I returned to Bellingham late yesterday to discover that I had forgotten to stop delivery of the Wall Street Journal.  Sarah, who minds the cats and sees that the house remains standing while I am gone, had placed them in a neat pile – all 39 of them, each with its own red plastic wrapper.  Bellingham is about to begin enforcement of a ban on plastic grocery bags, but the newspapers will still come enclosed in their own wasteful wrappings.  If I were a good environmental citizen I would cancel my newspapers, buy an iPad, and get my news through the ether.  Maybe I will.
 
Anyway, I happened on an interesting and somewhat discouraging article on the front page of the April 21st issue.  It deals with the problem of “contamination” in the cell lines that some cancer scientists use in their work.  In the Henrietta Lacks book I read that her cells are a well-known contaminate, world-wide.  I somehow visualized her cells surreptitiously escaping from their container, wafting through the air to another cell line, diving in and taking over.  This article makes it less colorful: sloppy lab work, plus mislabeling.  An authority (several authorities, in fact) estimates that between 18 and 36% of all cell lines in use today are not what they are supposed to be.   The results are horrendous for individual cancer researchers and a set-back for cancer research in general

  As an example, one poor duck has worked on breast cancer for 25 years – using cells that probably are melanoma instead.   Apparently many others have discovered that the cells they were probing, rather than representing the cancer in question, were from Henrietta Lacks.  Another mix-up involves a cell line labeled MDA-MB-435, supposedly a breast cancer, being M14, a skin cancer, instead. 

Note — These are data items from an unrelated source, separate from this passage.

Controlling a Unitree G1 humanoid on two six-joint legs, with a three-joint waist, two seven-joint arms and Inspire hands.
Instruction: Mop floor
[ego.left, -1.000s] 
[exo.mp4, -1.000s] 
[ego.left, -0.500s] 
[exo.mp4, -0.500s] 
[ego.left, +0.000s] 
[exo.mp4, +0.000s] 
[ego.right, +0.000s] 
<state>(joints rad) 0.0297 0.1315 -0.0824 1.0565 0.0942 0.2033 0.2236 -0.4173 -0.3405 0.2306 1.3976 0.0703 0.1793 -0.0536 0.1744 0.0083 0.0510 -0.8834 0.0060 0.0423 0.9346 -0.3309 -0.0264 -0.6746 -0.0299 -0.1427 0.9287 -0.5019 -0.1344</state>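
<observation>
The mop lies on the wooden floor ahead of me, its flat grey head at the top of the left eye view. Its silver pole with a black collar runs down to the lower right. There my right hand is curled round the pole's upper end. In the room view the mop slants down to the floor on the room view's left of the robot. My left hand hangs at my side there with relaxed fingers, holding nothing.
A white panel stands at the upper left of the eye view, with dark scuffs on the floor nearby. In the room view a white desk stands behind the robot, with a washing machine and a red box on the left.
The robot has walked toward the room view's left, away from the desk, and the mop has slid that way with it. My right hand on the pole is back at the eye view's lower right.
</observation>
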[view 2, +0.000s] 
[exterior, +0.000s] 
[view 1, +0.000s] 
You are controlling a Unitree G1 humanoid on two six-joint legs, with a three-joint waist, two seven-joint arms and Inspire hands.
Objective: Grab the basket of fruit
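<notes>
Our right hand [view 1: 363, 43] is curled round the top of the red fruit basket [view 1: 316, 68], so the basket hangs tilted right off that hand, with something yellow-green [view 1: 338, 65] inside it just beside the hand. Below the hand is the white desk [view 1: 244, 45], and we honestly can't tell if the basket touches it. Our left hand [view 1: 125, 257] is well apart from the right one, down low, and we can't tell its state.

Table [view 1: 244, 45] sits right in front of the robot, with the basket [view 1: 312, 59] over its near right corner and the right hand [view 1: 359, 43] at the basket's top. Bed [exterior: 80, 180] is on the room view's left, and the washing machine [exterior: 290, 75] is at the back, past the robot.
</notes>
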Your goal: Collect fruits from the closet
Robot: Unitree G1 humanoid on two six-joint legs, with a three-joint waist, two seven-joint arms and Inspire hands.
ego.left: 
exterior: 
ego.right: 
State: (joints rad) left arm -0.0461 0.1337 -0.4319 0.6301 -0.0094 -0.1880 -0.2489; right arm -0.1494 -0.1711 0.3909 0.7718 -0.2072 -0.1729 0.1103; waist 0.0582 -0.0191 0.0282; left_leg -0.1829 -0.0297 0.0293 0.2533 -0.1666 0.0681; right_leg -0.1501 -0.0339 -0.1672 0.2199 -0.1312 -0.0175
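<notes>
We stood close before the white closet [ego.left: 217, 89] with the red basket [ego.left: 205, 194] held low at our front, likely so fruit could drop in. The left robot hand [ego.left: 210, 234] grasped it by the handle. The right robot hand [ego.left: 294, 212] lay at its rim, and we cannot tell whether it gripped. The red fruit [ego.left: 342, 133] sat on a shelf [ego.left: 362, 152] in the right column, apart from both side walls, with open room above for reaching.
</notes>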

 You can imagine the consequences of this sort of mix-up.  Not surprisingly, lots of these scientists are reluctant to admit that THEIR cells are contaminated, and moreover refuse to test them – even though, the Journal says that the test costs only about $200. Short-sighted, for sure, but completely understandable.

So what do we do?  Well, WE can’t do much of anything about cleaning up the mess.  What we should NOT do is cease advocating for funding of cancer research.  Fortunately, my group at the Hutch uses questionnaires and statistics more than cells, so we will continue to hold up our heads.

Now to the back yard to plant some onions and garlic.  The sun is out, the wind is calm, and there are no rain clouds in sight.  When these conditions describe Bellingham, better get outside and get with it.
      

3 comments:

  1. Yikes about the cell contamination. Sometimes it is hard to maintain trust in this world. Sad.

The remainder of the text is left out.